Cuando el enfermo cae en un profundo sueño, salen de la casa. Recorren la via della Lupa hacia el piso donde viven. No está demasiado lejos, y el aire de la mañana les golpea el rostro. «No son buenos augurios», piensa de nuevo ella. Caminan sin hablar. Querría encontrar frases de consuelo. Intenta buscarlas, pero está muy cansada. Desearía ser capaz de dar ánimos a Gabriele y no sabe cómo. Él tiene el pensamiento dolorosamente dividido: «¿Hay algo más terrible que sentir el dolor de una pérdida inevitable e imaginarse otra pérdida, todavía mucho peor? El abuelo se muere, y ni siquiera puedo llorarle. Mientras llore por él, lo haré por ella también. Siento dos penas distintas, que se juntan y me amenazan. Dana se merece saber la verdad. Tiene derecho a decidir qué quiere hacer con su vida. Ignacio ha regresado diez años después. Querría matarle, en una esquina de una calle, pero sé que nunca podría hacerlo. Es cierto que la abandonó. Era una mujer perdida, cuando la conocí, pero no la salvé de nada ni de nadie. Es muy fuerte y habría superado aquella historia. Muchas veces he querido creer que la ayudé a escapar del infierno. Me pregunto quién ayudó a quién. Tengo que decírselo. Quizá tienen una conversación pendiente, aunque me duela pensarlo. Quién sabe si hay incógnitas no resueltas, si la historia no se cerró por completo. ¿Cuándo se cierra el círculo de las historias? ¿Quién puede adivinarlo? Soy un hombre cobarde, tengo pánico a perderla. Fuimos a Ferrara. Quería aplazar el momento de enfrentarme a la realidad, pero no hay paréntesis que valgan. El abuelo, sin proponérselo, me lo ha recordado.»

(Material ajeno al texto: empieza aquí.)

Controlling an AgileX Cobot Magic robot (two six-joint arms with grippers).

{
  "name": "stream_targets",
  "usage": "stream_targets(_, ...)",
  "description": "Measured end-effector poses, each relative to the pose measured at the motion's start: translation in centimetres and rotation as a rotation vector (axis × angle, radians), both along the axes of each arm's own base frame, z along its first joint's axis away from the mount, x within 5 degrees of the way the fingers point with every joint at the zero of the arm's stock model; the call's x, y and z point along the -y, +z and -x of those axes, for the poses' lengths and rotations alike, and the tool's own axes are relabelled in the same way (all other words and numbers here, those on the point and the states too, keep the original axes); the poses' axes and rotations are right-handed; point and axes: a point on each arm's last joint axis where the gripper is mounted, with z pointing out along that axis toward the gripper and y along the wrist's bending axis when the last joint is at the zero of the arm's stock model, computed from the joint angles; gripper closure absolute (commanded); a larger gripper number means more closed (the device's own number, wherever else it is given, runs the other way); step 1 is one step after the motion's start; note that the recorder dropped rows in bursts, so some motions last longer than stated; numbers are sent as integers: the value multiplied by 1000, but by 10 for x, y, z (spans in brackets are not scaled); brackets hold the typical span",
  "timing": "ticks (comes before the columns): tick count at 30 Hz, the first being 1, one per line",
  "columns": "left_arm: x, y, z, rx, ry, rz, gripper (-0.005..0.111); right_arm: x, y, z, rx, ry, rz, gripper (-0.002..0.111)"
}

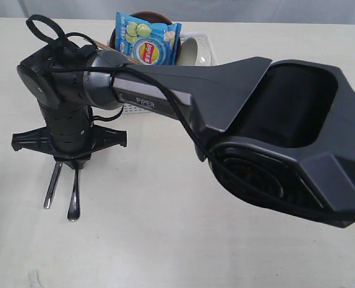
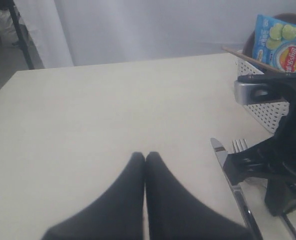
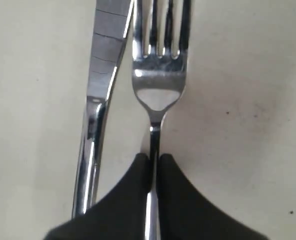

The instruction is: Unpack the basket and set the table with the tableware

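Right gripper [image 3: 153,169] points straight down over the left-centre of the table [image 1: 165,246], its arm reaching across from the right. Jaws pinched narrow on the thin neck of the steel fork [image 3: 158,85], just behind the tines; black fingertips [image 3: 127,195] press either side of the handle. Steel knife [image 3: 100,75] lies just beside the fork, on its left, roughly parallel, not touched by the gripper. In the exterior view both handles run out toward the near edge from under the gripper, knife left, fork right. Cannot tell whether the fork is clear of the tabletop. White lattice basket [image 2: 268,107] sits at the far side, right of the cutlery and apart from it, partly hidden behind the arm. Inside it: blue chip bag [image 1: 148,42] standing upright, pale bowl [image 1: 190,51] on the bag's right, brown plate [image 1: 154,15] showing behind the bag, brown chopstick [image 2: 243,54] poking out over the rim on the left. Left gripper [image 2: 145,162] hovers over bare table left of the cutlery, fingers pressed together, holding nothing.
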Motion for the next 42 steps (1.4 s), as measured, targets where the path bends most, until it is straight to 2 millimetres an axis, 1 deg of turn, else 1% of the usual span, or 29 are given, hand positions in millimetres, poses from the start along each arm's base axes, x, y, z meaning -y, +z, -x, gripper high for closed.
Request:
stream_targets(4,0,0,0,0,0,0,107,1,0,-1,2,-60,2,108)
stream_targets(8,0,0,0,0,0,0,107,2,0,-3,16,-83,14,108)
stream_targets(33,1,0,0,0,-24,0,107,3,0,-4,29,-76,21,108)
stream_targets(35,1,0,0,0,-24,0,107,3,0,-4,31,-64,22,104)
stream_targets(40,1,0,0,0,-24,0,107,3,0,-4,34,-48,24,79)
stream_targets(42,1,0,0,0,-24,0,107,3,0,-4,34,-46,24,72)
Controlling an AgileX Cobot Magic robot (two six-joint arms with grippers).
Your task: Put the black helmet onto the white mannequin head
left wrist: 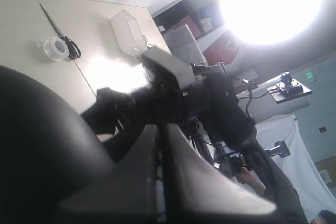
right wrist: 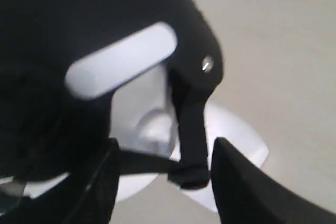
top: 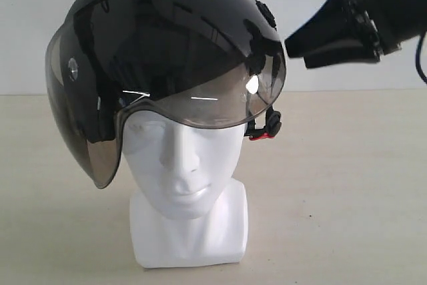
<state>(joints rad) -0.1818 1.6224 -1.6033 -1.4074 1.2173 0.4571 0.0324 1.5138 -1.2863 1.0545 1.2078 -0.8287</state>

En el piso de la piazza della Pigna, Dana se pone un pijama de seda y una bata. Es como si hubiera llegado la noche. En su rostro, la fatiga de la jornada, del regreso apresurado, del anuncio de la enfermedad. Está también el eco de los recuerdos. Anda a tientas por las habitaciones. Deja las maletas en el suelo sin deshacerlas, saca fruta del frigorífico, se sienta en el sofá. Gabriele observa sus movimientos sin decir nada. Está de pie, junto al balcón. La quietud es absoluta, aunque sea mediodía. Algún peatón de vez en cuando, poco tráfico de vehículos. Respira hondo, y busca la fuerza que debe de haber en algún lugar de su interior, ésa a la que llaman coraje. Le hace gracia la palabra. Cuando todo era fácil, resultaba sencillo ser valiente. El gallito del corral, el hijo de los Piletti de Roma. Está muerto de miedo, lo reconoce. Se lo tiene que decir. Se repite que tiene que contárselo. Cuando abre los labios, dispuesto a pronunciar una frase aparentemente muy sencilla: «Ignacio está en Roma», suena el timbre de la puerta.

XXVIII

Gabriele y Dana se miran. No se miran del mismo modo. Ella ha levantado los ojos con un gesto de sorpresa. Es una sorpresa insignificante, que no altera la expresión de su rostro. Se pregunta: «¿Quién debe de ser?, cuando no esperábamos a nadie.» Es una sensación de extrañeza e inoportunidad. Da pereza, después de una mañana llena de emociones, que alguien entre en tu espacio, que hable y te perturbe el reposo. Él ha abierto los ojos con un gesto de estupor. Petrificado, sabe que ha llegado el momento de encontrarse con Ignacio. Es increíble: todos esos días imaginándose el encuentro, y ahora se siente como si le cogiera por sorpresa. No podría decirse que fuera algo inesperado, pero lo vive absolutamente aturdido. La estupefacción se asemeja al ridículo. Hay vínculos que acercan ambas sensaciones. La forma de encajar los músculos de la cara es muy parecida. Los movimientos se vuelven lentos. Está también el deseo de esconderse en un lugar recóndito, donde seamos capaces de digerir la vida.